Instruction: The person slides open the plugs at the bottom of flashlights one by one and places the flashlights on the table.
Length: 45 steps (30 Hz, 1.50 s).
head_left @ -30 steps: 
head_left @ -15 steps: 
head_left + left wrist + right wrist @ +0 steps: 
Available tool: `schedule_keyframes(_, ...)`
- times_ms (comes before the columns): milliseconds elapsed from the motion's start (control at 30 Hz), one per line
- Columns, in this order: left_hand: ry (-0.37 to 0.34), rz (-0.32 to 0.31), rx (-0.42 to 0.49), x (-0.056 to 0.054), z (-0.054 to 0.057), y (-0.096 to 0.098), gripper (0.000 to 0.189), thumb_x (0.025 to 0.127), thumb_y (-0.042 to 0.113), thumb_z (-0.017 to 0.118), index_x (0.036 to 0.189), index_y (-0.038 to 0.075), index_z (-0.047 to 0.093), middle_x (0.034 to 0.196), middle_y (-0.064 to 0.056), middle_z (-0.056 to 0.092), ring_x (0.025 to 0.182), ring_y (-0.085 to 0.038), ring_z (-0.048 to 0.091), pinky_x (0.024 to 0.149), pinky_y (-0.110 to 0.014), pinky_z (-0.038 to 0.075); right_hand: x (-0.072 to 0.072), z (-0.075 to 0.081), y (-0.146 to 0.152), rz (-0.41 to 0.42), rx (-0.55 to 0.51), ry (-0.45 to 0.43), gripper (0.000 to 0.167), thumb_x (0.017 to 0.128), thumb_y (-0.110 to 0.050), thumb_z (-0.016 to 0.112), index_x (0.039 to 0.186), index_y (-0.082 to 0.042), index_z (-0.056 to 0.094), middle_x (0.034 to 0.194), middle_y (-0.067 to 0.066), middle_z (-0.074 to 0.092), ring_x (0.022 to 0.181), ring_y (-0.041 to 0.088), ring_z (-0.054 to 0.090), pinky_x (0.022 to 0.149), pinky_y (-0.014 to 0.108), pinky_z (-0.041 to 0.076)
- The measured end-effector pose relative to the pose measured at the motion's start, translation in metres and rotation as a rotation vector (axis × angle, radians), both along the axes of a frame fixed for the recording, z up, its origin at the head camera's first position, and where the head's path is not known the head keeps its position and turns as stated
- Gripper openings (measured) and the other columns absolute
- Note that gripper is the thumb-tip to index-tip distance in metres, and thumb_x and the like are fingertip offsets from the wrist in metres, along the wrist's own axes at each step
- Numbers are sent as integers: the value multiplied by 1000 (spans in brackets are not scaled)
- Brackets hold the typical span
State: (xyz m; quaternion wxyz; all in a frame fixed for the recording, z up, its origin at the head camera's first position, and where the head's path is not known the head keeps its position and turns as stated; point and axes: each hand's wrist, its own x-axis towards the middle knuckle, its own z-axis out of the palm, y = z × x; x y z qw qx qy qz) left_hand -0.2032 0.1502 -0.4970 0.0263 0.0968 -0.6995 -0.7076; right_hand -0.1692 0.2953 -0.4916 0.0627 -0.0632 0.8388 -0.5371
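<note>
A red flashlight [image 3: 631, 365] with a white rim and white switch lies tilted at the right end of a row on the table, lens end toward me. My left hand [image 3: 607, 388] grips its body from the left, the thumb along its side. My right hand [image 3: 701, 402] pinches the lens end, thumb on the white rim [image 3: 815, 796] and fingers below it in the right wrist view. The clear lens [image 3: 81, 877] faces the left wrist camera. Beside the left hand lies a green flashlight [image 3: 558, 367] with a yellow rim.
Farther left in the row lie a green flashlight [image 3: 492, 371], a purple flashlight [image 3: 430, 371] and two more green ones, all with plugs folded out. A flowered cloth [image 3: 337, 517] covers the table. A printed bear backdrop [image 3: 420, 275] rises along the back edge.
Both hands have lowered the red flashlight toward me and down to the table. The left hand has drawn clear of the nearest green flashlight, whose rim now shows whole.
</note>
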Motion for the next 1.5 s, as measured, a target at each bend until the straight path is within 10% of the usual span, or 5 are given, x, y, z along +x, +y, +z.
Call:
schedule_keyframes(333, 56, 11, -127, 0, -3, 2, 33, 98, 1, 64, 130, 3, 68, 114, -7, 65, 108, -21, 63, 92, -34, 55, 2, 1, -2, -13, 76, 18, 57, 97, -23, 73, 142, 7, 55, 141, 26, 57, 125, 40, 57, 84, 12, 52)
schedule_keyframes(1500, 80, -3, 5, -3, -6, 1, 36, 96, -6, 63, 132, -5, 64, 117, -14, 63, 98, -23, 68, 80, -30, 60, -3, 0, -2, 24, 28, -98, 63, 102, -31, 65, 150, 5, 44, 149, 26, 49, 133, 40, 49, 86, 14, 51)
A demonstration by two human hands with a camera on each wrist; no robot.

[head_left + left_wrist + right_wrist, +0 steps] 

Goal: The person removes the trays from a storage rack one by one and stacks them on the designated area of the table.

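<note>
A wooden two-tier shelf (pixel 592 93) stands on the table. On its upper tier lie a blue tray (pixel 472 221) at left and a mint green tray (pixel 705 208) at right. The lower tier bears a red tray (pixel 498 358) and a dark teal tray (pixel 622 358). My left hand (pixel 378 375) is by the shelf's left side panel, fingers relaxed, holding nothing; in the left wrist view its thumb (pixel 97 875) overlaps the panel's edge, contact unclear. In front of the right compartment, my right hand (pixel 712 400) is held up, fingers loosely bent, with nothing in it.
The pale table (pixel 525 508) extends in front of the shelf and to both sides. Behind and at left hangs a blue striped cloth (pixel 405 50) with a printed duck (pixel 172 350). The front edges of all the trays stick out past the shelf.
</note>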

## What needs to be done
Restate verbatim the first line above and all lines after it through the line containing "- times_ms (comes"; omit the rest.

## Problem solution
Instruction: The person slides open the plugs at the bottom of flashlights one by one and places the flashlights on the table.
Length: 45 steps (30 Hz, 1.50 s).
head_left @ -30 steps: 
head_left @ -15 steps: 
head_left + left wrist + right wrist @ +0 steps: 
Available tool: `schedule_keyframes(_, ...)`
- times_ms (comes before the columns): milliseconds elapsed from the motion's start (control at 30 Hz), one per line

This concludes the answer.